Task requirements: Copy the records below word for word. Stop after the line that contains "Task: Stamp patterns".

─── Data shown ───

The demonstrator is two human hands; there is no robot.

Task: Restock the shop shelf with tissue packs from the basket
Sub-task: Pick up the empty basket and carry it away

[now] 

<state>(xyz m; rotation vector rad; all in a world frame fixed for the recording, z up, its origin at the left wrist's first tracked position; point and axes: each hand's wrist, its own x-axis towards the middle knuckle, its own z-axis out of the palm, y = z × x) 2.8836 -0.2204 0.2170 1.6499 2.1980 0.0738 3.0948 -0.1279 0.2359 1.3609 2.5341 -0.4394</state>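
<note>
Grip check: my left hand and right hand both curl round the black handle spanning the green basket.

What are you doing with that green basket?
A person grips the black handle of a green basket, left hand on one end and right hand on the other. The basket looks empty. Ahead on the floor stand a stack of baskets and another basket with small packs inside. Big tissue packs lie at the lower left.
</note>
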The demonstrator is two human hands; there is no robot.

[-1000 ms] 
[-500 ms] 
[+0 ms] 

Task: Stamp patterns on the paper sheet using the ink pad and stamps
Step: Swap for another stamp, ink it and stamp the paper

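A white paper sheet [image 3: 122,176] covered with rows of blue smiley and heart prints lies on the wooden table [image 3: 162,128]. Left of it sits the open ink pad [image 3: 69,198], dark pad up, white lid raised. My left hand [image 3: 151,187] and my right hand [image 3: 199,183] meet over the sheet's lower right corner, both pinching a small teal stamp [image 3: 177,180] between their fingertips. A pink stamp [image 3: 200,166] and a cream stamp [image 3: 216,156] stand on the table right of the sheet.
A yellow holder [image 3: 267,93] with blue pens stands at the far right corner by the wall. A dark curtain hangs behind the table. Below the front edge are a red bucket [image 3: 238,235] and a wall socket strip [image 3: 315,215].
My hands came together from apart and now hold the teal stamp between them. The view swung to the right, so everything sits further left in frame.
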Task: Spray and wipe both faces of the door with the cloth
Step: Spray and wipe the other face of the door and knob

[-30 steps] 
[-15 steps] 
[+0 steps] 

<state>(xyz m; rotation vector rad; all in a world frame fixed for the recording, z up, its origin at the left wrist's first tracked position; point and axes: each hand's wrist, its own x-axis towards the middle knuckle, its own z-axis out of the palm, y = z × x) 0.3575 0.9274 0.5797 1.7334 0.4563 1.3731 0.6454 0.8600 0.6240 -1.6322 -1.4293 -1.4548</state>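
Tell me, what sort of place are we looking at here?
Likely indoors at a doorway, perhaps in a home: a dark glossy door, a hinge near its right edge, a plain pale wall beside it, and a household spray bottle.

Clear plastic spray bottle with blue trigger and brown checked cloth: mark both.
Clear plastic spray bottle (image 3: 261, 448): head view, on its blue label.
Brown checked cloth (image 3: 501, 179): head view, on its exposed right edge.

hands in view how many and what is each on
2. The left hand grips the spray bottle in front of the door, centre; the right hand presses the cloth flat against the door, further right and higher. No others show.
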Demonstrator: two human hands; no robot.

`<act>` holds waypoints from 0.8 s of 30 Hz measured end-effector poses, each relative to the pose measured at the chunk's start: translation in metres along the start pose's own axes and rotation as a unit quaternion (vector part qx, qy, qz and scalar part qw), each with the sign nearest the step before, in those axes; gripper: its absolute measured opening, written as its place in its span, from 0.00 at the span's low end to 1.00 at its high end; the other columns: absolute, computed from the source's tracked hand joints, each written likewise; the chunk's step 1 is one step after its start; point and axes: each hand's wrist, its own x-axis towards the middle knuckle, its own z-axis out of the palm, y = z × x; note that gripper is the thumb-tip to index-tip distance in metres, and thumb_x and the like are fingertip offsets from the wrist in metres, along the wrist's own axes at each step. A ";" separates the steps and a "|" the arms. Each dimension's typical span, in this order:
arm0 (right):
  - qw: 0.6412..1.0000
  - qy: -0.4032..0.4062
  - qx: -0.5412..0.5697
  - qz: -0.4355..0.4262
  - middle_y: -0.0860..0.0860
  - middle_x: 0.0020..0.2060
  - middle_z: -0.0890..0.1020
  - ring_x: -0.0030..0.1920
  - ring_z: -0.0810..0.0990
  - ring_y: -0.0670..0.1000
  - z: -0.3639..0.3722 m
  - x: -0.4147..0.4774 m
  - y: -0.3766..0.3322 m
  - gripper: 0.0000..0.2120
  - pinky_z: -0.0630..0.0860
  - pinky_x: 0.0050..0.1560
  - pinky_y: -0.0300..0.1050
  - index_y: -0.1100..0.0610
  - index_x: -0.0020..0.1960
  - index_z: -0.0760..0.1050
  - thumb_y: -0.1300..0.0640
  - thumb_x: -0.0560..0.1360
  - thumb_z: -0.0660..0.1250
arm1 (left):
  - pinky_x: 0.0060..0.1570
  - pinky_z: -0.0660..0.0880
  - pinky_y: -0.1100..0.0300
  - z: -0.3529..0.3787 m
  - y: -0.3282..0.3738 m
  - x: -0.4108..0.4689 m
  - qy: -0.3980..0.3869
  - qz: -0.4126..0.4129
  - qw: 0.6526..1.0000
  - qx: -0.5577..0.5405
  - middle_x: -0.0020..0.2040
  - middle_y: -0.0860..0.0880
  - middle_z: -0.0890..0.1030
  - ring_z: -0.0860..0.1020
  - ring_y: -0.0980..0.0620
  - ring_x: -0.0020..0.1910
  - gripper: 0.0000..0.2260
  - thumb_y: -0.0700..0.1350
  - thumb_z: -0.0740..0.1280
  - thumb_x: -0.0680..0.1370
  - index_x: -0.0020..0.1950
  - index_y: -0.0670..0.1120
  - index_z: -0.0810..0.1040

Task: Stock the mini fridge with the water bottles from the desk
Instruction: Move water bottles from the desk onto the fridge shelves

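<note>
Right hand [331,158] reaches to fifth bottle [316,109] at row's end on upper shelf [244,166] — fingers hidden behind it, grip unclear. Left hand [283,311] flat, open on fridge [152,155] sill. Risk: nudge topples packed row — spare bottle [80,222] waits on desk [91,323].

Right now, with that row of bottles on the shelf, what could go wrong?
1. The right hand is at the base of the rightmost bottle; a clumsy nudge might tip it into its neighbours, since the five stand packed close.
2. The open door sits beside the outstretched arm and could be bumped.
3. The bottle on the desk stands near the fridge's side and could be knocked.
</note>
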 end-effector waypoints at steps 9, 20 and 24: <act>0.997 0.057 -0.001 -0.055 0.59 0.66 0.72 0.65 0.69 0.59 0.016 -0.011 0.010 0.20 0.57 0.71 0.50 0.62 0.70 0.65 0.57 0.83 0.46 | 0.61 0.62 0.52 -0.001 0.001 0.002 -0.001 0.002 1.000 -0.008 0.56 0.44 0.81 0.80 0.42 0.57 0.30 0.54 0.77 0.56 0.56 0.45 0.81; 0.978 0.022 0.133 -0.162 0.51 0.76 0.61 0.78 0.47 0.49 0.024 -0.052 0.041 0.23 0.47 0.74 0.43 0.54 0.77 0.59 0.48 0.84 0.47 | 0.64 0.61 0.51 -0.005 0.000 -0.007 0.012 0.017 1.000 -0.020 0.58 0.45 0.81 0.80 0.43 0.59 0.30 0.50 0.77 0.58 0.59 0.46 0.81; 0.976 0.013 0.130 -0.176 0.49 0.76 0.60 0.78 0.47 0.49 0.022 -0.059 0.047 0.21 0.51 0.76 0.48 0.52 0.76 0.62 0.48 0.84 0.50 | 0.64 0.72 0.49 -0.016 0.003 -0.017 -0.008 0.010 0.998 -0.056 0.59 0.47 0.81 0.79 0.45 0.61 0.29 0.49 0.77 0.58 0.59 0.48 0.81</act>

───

Reply:
The demonstrator is two human hands; there is no robot.

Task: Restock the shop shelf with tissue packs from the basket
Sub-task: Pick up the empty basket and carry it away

[now] 

<state>(xyz m; rotation vector rad; all in a world frame fixed for the recording, z up, its origin at the left wrist's first tracked position; point and axes: each hand's wrist, its own x-axis towards the middle knuckle, its own z-axis out of the palm, y = z × x) 2.8836 -0.2204 0.2170 1.6499 2.1980 0.0738 3.0948 -0.1279 0.2359 1.3609 2.5341 -0.4394</state>
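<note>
Grip check: my left hand and right hand both curl round the black handle spanning the green basket.

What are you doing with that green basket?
A person grips the black handle of a green basket, left hand on one end and right hand on the other. The basket looks empty. Ahead on the floor stand a stack of baskets and another basket with small packs inside. Big tissue packs lie at the lower left.
</note>
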The demonstrator is two human hands; there is no robot.

[-1000 ms] 
[-500 ms] 
[+0 ms] 

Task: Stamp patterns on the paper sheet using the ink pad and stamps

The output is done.